Eventually the mushroom will have browned on the bottom as well, to which I flipped them over again to release all the water and let it steam up in a flurry. Once more let them remain like this for a few minutes, just to make sure as much water has been released as possible. The mushrooms should shrink slightly in the process. Remove them and place on a lightly greased baking sheet, setting aside to be stuffed. (You might sprinkle a little added seasoning on them now to liven them up.)
Back to the frying pan, add a bit more oil, and begin with frying the chopping mushroom “innards” (yum!). Just as with the large caps, let the water release from these first so they shrink down, and then add the garlic and peppers. Let them fry for 4 minutes and then add the green onions, onion powder and rosemary, stirring quickly to incorporate everything. Lastly add the coriander leaves and salt, pepper, and red pepper to taste.
Once all the ingredients have reduced to a fine near-crisp, turn the heat off and add the bread crumbs, stirring so they heat up with the ingredients but don’t char. Once it cools slightly, take a teaspoon and generously fill all the mushrooms, stuffing them to maximum capacity. The filling will reduce slightly once baked, so feel free to let it overflow.
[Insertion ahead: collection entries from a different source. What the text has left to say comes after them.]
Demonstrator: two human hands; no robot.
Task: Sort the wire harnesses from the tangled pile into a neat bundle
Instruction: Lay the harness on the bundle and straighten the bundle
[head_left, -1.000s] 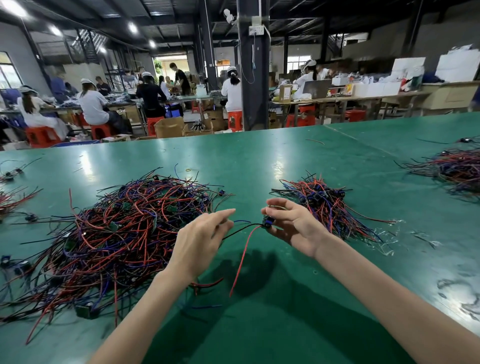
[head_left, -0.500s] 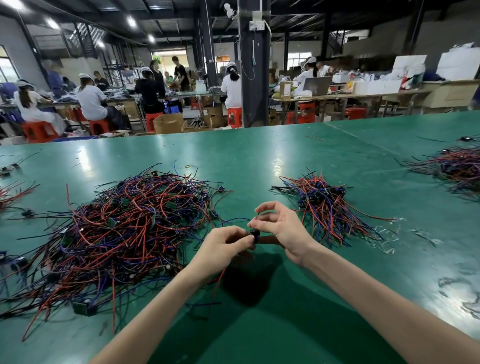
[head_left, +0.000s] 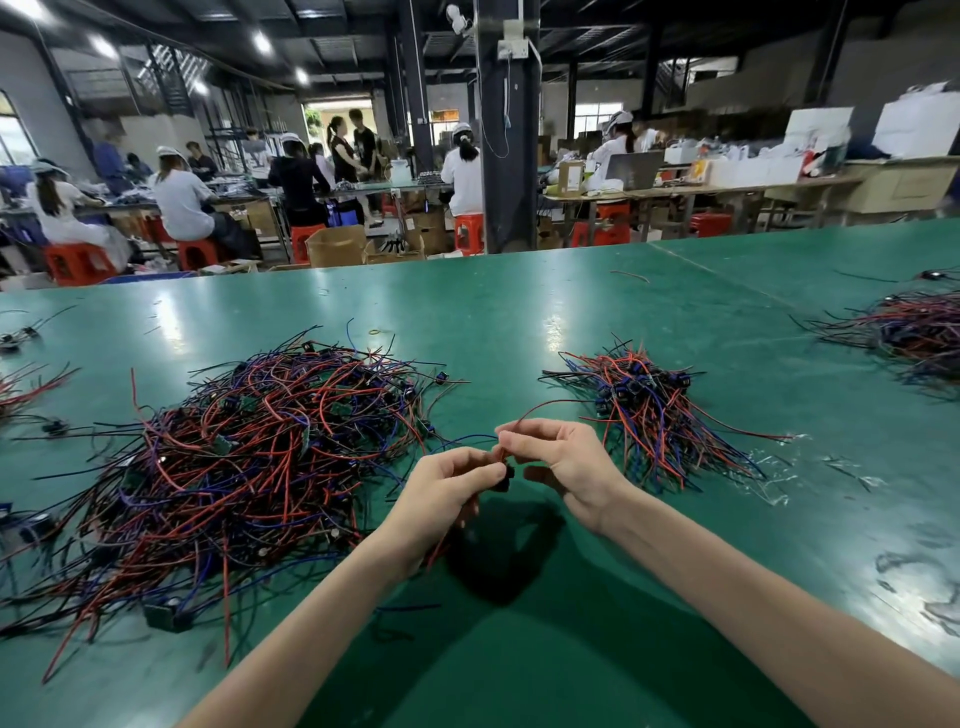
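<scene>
1. Held wire harness (head_left: 537, 408): black connector (head_left: 503, 475) mostly behind left hand (head_left: 441, 488) fingers, type unreadable.
2. Its lower wires: hidden under that palm.
3. Tangled pile (head_left: 249, 457): left strands cut by frame edge.
4. Far-right pile (head_left: 919, 332): cut by right edge.
5. Background workers (head_left: 182, 202): blurred.

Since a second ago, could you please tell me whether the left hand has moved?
Yes, the left hand moved right, away from the tangled pile.

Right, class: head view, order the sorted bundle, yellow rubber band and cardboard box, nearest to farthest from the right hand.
1. Sorted bundle, just right of the right hand.
2. Yellow rubber band, ahead-left on the table.
3. Cardboard box, floor beyond the table.
</scene>
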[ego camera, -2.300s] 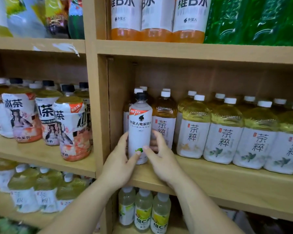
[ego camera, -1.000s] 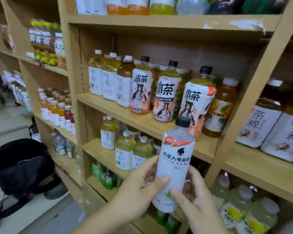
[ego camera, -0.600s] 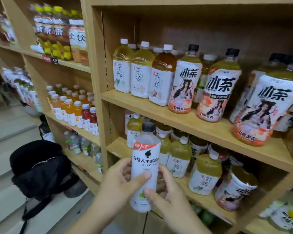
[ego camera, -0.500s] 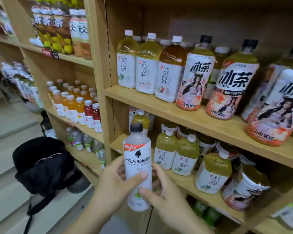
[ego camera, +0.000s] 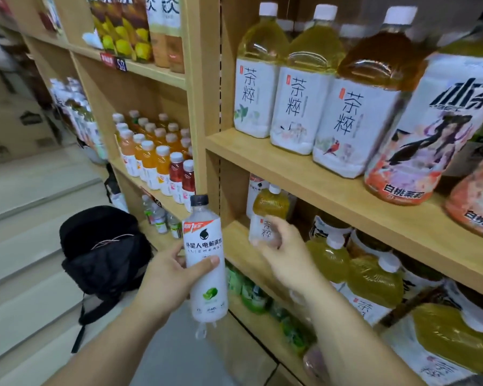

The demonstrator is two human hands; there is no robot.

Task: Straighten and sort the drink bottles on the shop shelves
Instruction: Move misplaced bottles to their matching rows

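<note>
I hold a white electrolyte water bottle (ego camera: 207, 263) in my left hand (ego camera: 168, 277). My thumb (ego camera: 207, 262) is across the front of its label and my fingers go round the back. The bottle stands almost straight up, with its black cap on top, out in the air in front of the shelves. It is not on any shelf yet.

My right hand (ego camera: 285, 249) is free of this bottle. It reaches to the right, into the lower shelf (ego camera: 243, 246), and its fingers are closing on a small green tea bottle (ego camera: 268, 215) that stands upright near the shelf's left wall. I cannot tell if the grip is tight yet, because the fingers look blurry.

Behind the tea bottle I see a white bottle (ego camera: 255, 190) that looks like the one I hold. So I think my bottle belongs back there, up and to the right of my left hand. The tea bottle is in the way, and my right hand is nearer to it.
</note>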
I was able to use all my filling mixture for the seven mushroom caps.
I baked them for about 15 minutes, but depending on your oven it might be a little longer. I also left them in after they were done (with the oven turned off, so it was still warm) until they were ready to serve.
I love the tomato as the final touch, because a freshly roasted tomato is sweet like nothing else and complements the hint of rosemary and tang of the peppers deliciously.